Tony turned briefly and looked at me. I merely raised my eyebrows. Jason Ryan was well known to us-and anyone else who regularly read the letters to the editor in the Reformer. A local restaurant owner, he was a major town crank, finding conspiracies under every rock and proclaiming his discoveries from any available pulpit. The police department was one of his supposed regular dens of iniquity, apparently a clever cover for a major drug ring, among other things.
“What about him?” Tony finally asked.
“Have you questioned him? He threatened Gail at the last selectmen’s meeting-said he knew exactly what she needed to get her off her high horse.”
Gail hadn’t mentioned it to me, although that came as no surprise-it sounded like the kind of thing Ryan leveled at almost everyone he met. But this was no time to be dismissive. I leaned forward to better make eye contact. “What was the nature of the disagreement?”
“He was there to protest the wording of a sexual-harassment clause in the new town employment guidelines. He got ugly over it, raving about the dykes and fags and whatnot.”
“Sounds pretty typical,” Tony said softly.
It was the wrong response. Wallis stuck her face closer to his. “You should know, considering how long it took you to upgrade the wages of your own female employees.”
Brandt’s voice went flat. “That was years ago. I had to follow the town attorney’s rules of procedure.
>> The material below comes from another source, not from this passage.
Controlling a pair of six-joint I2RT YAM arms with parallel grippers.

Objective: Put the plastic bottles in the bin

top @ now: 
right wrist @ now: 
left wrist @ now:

You can’t change everything overnight.”
She opened her mouth to respond, but I interrupted. “Mary, this run-in with Ryan, did Gail get into it with him, or did he just foam at the mouth a little and take off?”
She let go of the door, shaking her head in disgust. “Jesus. One of your own men had to come in and escort Ryan from the room. He was threatening her, for God’s sake, and you don’t know a thing about it.”